* [EXERCISE GOAL]
Copy out every line of the material below, character for character, apart from the pictures.

··· DATA PROVIDED ···

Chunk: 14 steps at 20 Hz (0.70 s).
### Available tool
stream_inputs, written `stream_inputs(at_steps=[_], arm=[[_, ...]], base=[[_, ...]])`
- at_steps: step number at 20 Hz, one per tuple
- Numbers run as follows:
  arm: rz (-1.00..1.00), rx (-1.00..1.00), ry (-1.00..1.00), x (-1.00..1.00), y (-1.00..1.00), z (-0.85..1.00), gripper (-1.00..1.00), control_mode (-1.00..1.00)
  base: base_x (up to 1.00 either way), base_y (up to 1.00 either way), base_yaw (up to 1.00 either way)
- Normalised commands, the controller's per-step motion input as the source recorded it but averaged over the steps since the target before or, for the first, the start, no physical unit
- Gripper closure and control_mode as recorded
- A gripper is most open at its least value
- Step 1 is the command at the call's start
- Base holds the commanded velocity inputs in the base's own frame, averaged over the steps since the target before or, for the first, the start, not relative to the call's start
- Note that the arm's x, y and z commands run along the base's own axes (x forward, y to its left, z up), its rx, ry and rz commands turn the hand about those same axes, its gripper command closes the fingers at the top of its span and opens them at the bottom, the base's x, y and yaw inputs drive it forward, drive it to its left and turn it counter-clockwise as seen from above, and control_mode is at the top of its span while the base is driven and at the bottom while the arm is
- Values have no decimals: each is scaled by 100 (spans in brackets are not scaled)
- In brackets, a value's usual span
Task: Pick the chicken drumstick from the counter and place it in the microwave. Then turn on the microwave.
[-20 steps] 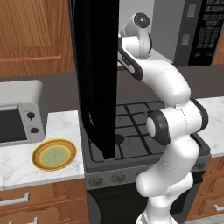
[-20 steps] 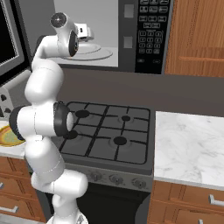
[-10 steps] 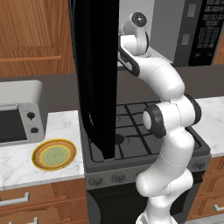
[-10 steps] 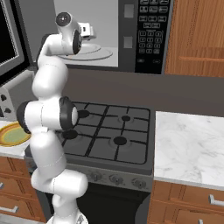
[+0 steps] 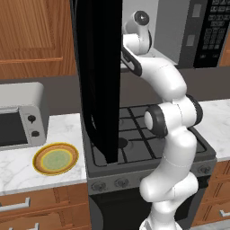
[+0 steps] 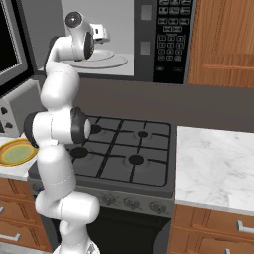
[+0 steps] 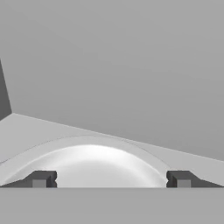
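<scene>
The black microwave (image 6: 171, 39) hangs over the stove with its dark glass door (image 5: 101, 67) swung wide open. My gripper (image 6: 100, 33) reaches into the grey-white cavity, just above the round glass turntable (image 6: 113, 60). In the hand view the turntable (image 7: 94, 159) curves below my gripper (image 7: 111, 179). Its two fingertips stand wide apart with nothing between them, so it is open. The chicken drumstick is out of view. The white marble counter (image 5: 18, 166) lies left of the stove and continues on the right (image 6: 213, 158).
A yellow plate (image 5: 55, 158) rests on the counter in front of a silver toaster oven (image 5: 18, 119). The dark gas stovetop (image 6: 129, 149) sits under the microwave. The open door juts out over the stove's left side, close to my upper arm.
The arm has straightened upward a little and the hand has shifted slightly inside the microwave. The jaws have stayed wide apart.
</scene>
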Motion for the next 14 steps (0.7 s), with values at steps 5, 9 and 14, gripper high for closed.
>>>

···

* [YOUR RESPONSE]
Chunk: 14 steps at 20 Hz (0.70 s).
### Available tool
stream_inputs, written `stream_inputs(at_steps=[_], arm=[[_, ...]], base=[[_, ...]])`
- at_steps: step number at 20 Hz, one per tuple
- Numbers run as follows:
  arm: rz (-1.00..1.00), rx (-1.00..1.00), ry (-1.00..1.00), x (-1.00..1.00), y (-1.00..1.00), z (-0.85..1.00), gripper (-1.00..1.00), control_mode (-1.00..1.00)
  base: base_x (up to 1.00 either way), base_y (up to 1.00 either way), base_yaw (up to 1.00 either way)
- Normalised commands, the controller's per-step motion input as the source recorded it but averaged over the steps since the target before or, for the first, the start, no physical unit
- Gripper closure and control_mode as recorded
- A gripper is most open at its least value
- Step 1 is the command at the call's start
- Base holds the commanded velocity inputs in the base's own frame, averaged over the steps since the target before or, for the first, the start, not relative to the call's start
- Note that the arm's x, y and z commands run along the base's own axes (x forward, y to its left, z up), its rx, ry and rz commands turn the hand about those same axes, its gripper command closes the fingers at the top of its span and opens them at the bottom, the base's x, y and yaw inputs drive it forward, drive it to its left and turn it counter-clockwise as seen from above, and control_mode is at the top of its span while the base is driven and at the bottom while the arm is
- Values have no decimals: each is scaled by 100 (spans in brackets are not scaled)
- In brackets, a value's usual span
Task: Pick the chicken drumstick from the counter and place it in the microwave. Then turn on the microwave.
[-20 steps] 
[-20 steps] 
[-10 steps] 
[-10 steps] 
[+0 steps] 
[+0 steps] 
[+0 steps] 
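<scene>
The black microwave (image 6: 171, 39) hangs over the stove with its dark glass door (image 5: 101, 67) swung wide open. My gripper (image 6: 100, 33) reaches into the grey-white cavity, just above the round glass turntable (image 6: 113, 60). In the hand view the turntable (image 7: 94, 159) curves below my gripper (image 7: 111, 179). Its two fingertips stand wide apart with nothing between them, so it is open. The chicken drumstick is out of view. The white marble counter (image 5: 18, 166) lies left of the stove and continues on the right (image 6: 213, 158).
A yellow plate (image 5: 55, 158) rests on the counter in front of a silver toaster oven (image 5: 18, 119). The dark gas stovetop (image 6: 129, 149) sits under the microwave. The open door juts out over the stove's left side, close to my upper arm.
The arm has straightened upward a little and the hand has shifted slightly inside the microwave. The jaws have stayed wide apart.
</scene>
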Motion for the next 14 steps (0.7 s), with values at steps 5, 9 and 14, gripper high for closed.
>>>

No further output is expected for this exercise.